Task to complete
Give back, word for word, the lines in the listing below from the one holding "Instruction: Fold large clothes" down to the one holding "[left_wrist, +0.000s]", both ends included.

Stored data
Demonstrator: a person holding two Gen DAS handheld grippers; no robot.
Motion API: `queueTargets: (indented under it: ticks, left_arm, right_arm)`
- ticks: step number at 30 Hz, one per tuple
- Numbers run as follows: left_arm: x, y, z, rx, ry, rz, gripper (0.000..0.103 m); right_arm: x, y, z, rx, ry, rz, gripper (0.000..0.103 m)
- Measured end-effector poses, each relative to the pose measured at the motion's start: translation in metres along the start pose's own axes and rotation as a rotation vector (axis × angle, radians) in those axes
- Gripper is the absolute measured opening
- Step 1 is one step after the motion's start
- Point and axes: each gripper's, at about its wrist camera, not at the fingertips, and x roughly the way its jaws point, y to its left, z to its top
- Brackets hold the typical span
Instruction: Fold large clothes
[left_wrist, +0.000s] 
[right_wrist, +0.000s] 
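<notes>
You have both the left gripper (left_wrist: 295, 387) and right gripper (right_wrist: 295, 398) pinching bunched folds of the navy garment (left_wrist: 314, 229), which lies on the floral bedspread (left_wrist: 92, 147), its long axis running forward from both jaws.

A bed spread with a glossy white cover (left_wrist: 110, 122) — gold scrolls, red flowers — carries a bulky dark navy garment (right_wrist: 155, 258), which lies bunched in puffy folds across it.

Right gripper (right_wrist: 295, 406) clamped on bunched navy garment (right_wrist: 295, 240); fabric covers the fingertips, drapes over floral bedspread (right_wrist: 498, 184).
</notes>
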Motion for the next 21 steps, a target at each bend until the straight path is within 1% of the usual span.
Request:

Final answer
Instruction: Fold large clothes
[left_wrist, +0.000s] 

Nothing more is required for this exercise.